What is the one-port reflection coefficient looking into a Z0-match
from the source side? 0.0
What is the one-port reflection coefficient looking into a Z0-match
from the load side? plus or minus 1.0

That is what you are doing with your virtual open/short and there's
nothing wrong with a one-port analysis.
--
73, Cecil, w5dxp.com


Hi Cecil and Richard,

Thank you for the insightful response, Cecil. However, when you go to
the 2-port version I’m unable to correlate that configuration with my
stubbing problem.

Here’s what my problem really involves. Referring to Eq 8 in the first
part of Steve Best’s three-part article published in QEX, the equation
is as follows: The section within the parentheses is the voltage-
increase factor when all reflections have been re-reflected. That
section is 1/1 - (rho_’a’ x rho_’s’), where ‘a’ is the mismatch at the
antenna (the load) and ‘s’ is the mismatch at the source.

We’re considering the source to be an RF power amp, where we know the
output source resistance is non-dissipative, thus re-reflects all
reflected power incident on it. I maintain that the reflection
coefficient at the source is 1.0 because of the total re-reflection
there.

Now consider working with the output of the pi-network of the RF anp,
where I believe the reflection coefficient is 1.0, and the 3:1 antenna
mismatch that yields a reflection coefficient of 0.5. Plugging these
coefficients into the equation section yields 1/1- (1 x 0.5), which
equals 2.0, which is incorrect, making that equation invalid, IMHO.
The correct value with these coefficients should be 1.1547, not 2.0.

However, mathematical experts say that the equation is correct, saying
that rho_¬’s’ cannot be equal to 1.0, because the virtual open circuit
was established by wave interference, not a physical open circuit.

On Jun 12, 8:16*pm, walt wrote:
Thank you for the insightful response, Cecil.
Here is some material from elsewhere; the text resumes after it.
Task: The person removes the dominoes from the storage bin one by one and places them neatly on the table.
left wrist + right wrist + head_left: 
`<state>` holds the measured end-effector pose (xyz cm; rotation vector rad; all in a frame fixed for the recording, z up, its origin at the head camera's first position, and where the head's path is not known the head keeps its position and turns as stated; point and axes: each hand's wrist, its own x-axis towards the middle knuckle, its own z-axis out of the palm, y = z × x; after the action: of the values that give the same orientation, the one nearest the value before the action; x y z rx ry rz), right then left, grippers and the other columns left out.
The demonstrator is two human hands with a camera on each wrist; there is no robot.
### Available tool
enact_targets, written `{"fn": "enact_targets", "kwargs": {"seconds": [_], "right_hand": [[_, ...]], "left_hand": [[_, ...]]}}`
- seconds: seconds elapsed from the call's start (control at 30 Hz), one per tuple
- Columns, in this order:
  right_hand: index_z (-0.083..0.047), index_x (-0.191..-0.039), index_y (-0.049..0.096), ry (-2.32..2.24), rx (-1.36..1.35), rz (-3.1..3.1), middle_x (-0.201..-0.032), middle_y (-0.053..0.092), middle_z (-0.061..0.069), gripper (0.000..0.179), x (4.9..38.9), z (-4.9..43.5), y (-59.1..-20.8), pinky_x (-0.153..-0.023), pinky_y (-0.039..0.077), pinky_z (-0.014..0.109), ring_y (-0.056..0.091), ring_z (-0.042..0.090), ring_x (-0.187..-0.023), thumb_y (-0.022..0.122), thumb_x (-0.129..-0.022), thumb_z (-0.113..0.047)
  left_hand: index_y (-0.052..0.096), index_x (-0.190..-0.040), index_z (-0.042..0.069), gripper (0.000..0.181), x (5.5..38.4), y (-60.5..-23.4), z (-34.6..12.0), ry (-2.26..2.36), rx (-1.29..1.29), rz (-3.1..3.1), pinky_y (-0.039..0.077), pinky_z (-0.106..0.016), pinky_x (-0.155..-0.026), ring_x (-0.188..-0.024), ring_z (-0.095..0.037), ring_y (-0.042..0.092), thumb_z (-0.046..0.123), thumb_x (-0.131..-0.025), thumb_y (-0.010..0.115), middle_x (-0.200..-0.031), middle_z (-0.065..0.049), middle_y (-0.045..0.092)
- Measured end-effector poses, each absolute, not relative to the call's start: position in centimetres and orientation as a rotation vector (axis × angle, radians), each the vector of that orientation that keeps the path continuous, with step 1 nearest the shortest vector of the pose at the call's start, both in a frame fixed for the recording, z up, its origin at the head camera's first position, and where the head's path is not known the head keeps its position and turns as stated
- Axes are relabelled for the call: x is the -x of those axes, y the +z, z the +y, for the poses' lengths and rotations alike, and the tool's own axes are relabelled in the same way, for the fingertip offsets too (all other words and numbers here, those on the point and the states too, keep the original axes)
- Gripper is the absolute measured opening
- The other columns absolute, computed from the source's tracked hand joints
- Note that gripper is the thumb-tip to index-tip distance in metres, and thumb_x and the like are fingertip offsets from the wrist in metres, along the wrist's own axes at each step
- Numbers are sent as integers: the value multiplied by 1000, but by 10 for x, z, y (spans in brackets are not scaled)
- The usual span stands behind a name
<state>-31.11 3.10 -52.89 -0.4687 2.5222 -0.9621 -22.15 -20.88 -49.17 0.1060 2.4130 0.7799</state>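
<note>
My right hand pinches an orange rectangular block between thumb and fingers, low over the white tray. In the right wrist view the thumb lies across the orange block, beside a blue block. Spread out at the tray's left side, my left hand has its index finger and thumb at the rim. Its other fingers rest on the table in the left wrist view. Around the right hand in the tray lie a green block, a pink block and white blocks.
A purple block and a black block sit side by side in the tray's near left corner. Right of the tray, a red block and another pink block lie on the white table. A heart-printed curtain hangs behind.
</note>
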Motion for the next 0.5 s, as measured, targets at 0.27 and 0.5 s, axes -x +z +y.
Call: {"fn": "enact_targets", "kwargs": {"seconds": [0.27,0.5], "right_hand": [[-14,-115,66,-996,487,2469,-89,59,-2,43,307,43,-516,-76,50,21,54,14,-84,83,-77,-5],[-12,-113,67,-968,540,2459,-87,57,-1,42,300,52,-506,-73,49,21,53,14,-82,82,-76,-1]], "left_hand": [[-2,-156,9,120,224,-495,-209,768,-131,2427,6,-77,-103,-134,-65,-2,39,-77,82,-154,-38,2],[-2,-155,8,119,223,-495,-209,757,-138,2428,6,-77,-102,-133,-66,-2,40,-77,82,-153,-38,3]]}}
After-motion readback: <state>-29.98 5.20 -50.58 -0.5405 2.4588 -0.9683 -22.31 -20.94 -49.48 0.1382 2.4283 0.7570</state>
However, when you go to
the 2-port version I’m unable to correlate that configuration with my
stubbing problem.

The reason that I didn't say anything about the stub example is
because I cannot comprehend it without a schematic. That's why I
changed examples. Do you agree with what I said about my example?
Could you post a schematic of your first example? It is the "series
stub" part that I don't understand. Such is usually called a "series
section" because a stub is usually a parallel dead end open or short
circuit. It is also difficult to comprehend how a two-port analysis
could be done at the stub connection point. Wouldn't that require a
three-port analysis?

We’re considering the source to be an RF power amp, where we know the
output source resistance is non-dissipative, thus re-reflects all
reflected power incident on it. I maintain that the reflection
coefficient at the source is 1.0 because of the total re-reflection
there.

How's about we limit the *initial* discussion and examples to a source
with zero incident reflected power so the source impedance doesn't
matter? IMO, a two-port analysis of a Z0-match point will reveal the
main ingredients of the energy flow.

However, mathematical experts say that the equation is correct, saying
that rho_¬’s’ cannot be equal to 1.0, because the virtual open circuit
was established by wave interference, not a physical open circuit.
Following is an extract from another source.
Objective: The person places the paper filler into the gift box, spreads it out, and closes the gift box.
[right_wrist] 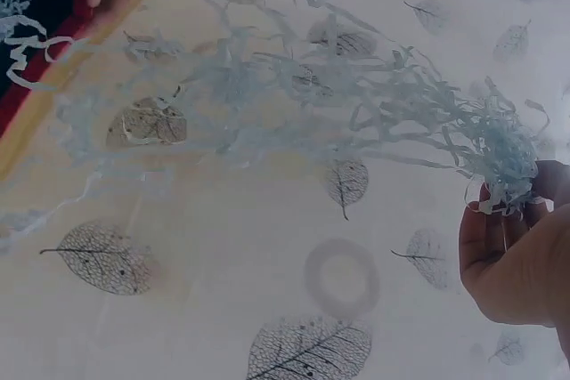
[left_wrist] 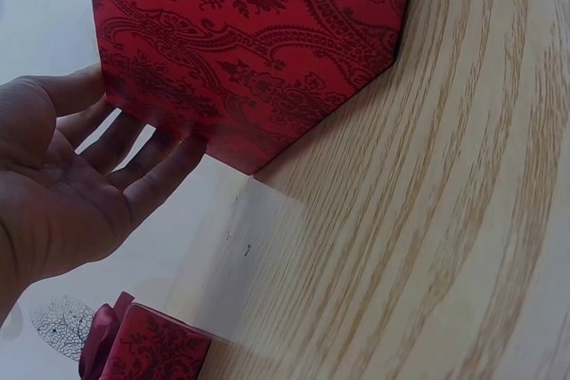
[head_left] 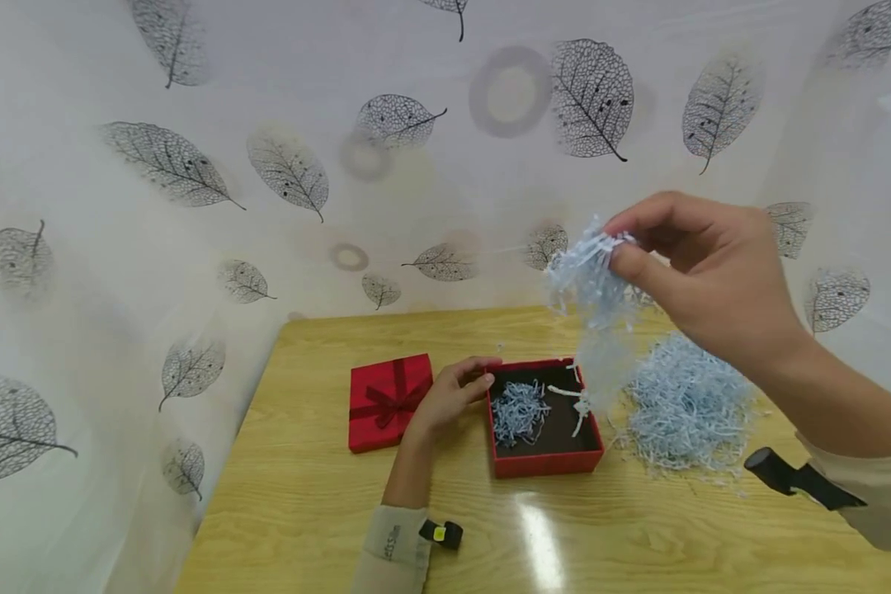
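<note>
So the right hand [head_left: 723, 285] has a clump of shredded paper [head_left: 592, 268] pinched between thumb and fingers, held up over the table [head_left: 304, 503] near the right side of the red box [head_left: 548, 464]. The clump's pale blue, all thin crinkly strips, bunched tight at the fingertips and getting wispy and kinda blurry lower down. It's longest top to bottom, dangling roughly straight down with the loose ends toward the box's right rim, where a few whitish strands [head_left: 581, 406] hang. Box is pretty much square, dark inside, swirly darker-red pattern on the outside, opening facing up. Left hand [head_left: 449, 398] grips its back left corner. There's a smaller blue tuft [head_left: 518, 412] in the box's left part, a ribboned red lid [head_left: 367, 412] to the left, and a big blue heap [head_left: 690, 404] on the right.
</note>
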Tool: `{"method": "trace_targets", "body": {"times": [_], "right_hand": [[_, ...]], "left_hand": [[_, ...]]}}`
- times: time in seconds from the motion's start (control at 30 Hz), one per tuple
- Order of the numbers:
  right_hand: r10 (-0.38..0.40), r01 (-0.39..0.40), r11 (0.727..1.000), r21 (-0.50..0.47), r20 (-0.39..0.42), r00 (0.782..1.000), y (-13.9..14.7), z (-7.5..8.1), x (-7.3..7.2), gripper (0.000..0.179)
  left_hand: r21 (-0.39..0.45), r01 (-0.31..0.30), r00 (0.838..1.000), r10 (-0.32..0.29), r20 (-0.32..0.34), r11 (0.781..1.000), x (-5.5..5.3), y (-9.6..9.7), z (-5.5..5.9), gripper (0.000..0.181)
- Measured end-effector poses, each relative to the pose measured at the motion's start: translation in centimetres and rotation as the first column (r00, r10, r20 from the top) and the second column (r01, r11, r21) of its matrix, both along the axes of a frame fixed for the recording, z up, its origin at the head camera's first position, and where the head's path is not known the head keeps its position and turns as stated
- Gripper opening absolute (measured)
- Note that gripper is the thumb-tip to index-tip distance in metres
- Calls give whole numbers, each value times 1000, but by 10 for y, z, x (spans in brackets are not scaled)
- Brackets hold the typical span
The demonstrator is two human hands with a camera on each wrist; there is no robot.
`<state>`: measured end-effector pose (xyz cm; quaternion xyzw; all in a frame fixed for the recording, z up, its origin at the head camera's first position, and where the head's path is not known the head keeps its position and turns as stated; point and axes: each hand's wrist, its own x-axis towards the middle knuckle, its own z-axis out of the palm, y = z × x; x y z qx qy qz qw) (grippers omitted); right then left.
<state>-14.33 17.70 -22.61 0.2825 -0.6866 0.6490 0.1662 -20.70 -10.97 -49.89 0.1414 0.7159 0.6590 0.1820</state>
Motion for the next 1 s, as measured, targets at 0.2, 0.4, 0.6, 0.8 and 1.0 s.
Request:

A one-port analysis cannot tell the difference between wave
interference and reflections. You are correct that the reflection
coefficients are not necessarily the same between a one-port analysis
and a two-port analysis. Your "mathematical experts" don't seem to
understand the limitations of a one-port analysis. It's akin to not
knowing what is inside a black box, i.e. one cannot tell the
difference between a resistor and a virtual resistance. However, with
a two-port analysis, one can tell the difference. It appears that your
"mathematical experts" are insisting on a two-port analysis such as
provided by the s-parameter equations:

b1 = s11*a1 + s12*a2

b2 = s21*a1 + s22*a2

http://www.sss-mag.com/pdf/an-95-1.pdf
--
73, Cecil, w5dxp.com

On Jun 12, 9:45*pm, Cecil Moore wrote:
On Jun 12, 8:16*pm, walt wrote:

Thank you for the insightful response, Cecil. However, when you go to
the 2-port version I’m unable to correlate that configuration with my
stubbing problem.

The reason that I didn't say anything about the stub example is
because I cannot comprehend it without a schematic. That's why I
changed examples. Do you agree with what I said about my example?
Could you post a schematic of your first example? It is the "series
stub" part that I don't understand. Such is usually called a "series
section" because a stub is usually a parallel dead end open or short
circuit. It is also difficult to comprehend how a two-port analysis
could be done at the stub connection point. Wouldn't that require a
three-port analysis?

We’re considering the source to be an RF power amp, where we know the
output source resistance is non-dissipative, thus re-reflects all
reflected power incident on it. I maintain that the reflection
coefficient at the source is 1.0 because of the total re-reflection
there.

How's about we limit the *initial* discussion and examples to a source
with zero incident reflected power so the source impedance doesn't
matter? IMO, a two-port analysis of a Z0-match point will reveal the
main ingredients of the energy flow.

However, mathematical experts say that the equation is correct, saying
that rho_¬’s’ cannot be equal to 1.0, because the virtual open circuit
was established by wave interference, not a physical open circuit.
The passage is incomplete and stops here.